By Meredith Hughes

SilverMilagro LLC’s venture is out of the bag, and in early March Elan Silverblatt-Buser was scuffing through the dust on the property at 4206 Corrales Road formerly belonging to water rights attorney Tessa Davidson and realtor Matt Davidson, envisioning the future.

Guys with pickups parked outside were already rehabbing the inside of the former office, created by the Davidsons from a home likely built 80 years ago, with a former garage nearby next on the list. A small vineyard of the Roussanne grape, planted years back, sits in from Corrales Road on the north side of the property. A Roussanne wine, an “Old World” vintage of the Rhone Valley, is forthcoming this year from Milagro Vineyards.

Silver Leaf Farms and Milagro Vineyards joined forces near the start of the COVID-19 pandemic, offering fresh veggies and wine, and many other products as the project evolved, on a pre-order, drive-thru basis at the Winery. The Farmstand at Milagro will continue, but possibly may shift to the Corrales Road site once all is ready.

The successful partnership continues with the acquisition of the Davidson property last July, and a zone change and site development plan approval by Planning and Zoning on January 26. The front half-acre of the property had been C-zoned for the law office and real estate business in November 2010, but the rear one acre remained zoned for residential-agricultural use.
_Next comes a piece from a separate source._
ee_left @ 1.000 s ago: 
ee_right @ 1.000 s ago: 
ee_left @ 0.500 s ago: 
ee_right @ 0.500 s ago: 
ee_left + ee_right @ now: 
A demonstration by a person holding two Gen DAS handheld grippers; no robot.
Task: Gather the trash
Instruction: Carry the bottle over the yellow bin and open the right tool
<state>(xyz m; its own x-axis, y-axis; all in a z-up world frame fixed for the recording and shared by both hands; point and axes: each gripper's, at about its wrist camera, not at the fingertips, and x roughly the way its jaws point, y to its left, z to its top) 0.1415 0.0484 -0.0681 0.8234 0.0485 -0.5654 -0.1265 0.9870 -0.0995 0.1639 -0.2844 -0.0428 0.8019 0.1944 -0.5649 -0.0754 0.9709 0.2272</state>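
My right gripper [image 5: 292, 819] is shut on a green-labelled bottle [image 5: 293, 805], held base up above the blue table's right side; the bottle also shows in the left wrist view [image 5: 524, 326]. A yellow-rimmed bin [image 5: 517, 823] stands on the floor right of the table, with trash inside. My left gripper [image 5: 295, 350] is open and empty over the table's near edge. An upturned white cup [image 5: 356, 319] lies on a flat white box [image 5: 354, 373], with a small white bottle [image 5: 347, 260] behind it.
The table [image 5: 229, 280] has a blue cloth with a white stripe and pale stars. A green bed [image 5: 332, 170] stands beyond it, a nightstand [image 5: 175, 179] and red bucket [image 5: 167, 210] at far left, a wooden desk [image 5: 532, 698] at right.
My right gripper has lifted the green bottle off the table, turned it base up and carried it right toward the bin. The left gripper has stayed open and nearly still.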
Now the entire lot has been zoned to a depth of 350 feet for commercial.

Hence, Silverblatt-Buser is ready to roll. First to arrive at the reimagined outdoor space will be plant starts for sale, likely next month, so locals can begin to get their gardens going. He warns to be aware of late frost before planting.

A bright white used insulated beer storage truck acquired by Silver Leaf was turned from a useful eyesore on the land into an art project by Jaime Giovannone, aka Jaime G. The truck, now red and yellow, masquerades as a freight car on the Silver Lf line on one side, Milagro on the other. Jaime G is working on future projects for Silver Leaf and Milagro, does art for film and television (“Better Call Saul,” for example), paints murals, and is reachable at theherbalpainter@gmail.com 

Silver Leaf Farms, “the leader in hydroponic and outdoor organic vegetable production in New Mexico,” per its website, will be putting in a cover crop on the long stretch of farmland behind the existing buildings, which will be plowed under, as part of a major effort to enrich and reboot the soil. Flowers may well be the first offering to be planted. As of now, Silverblatt-Buser is not certain as to what will be growing there in the future. At the moment Silver Leaf has about 20 acres in production, Milagro about 10.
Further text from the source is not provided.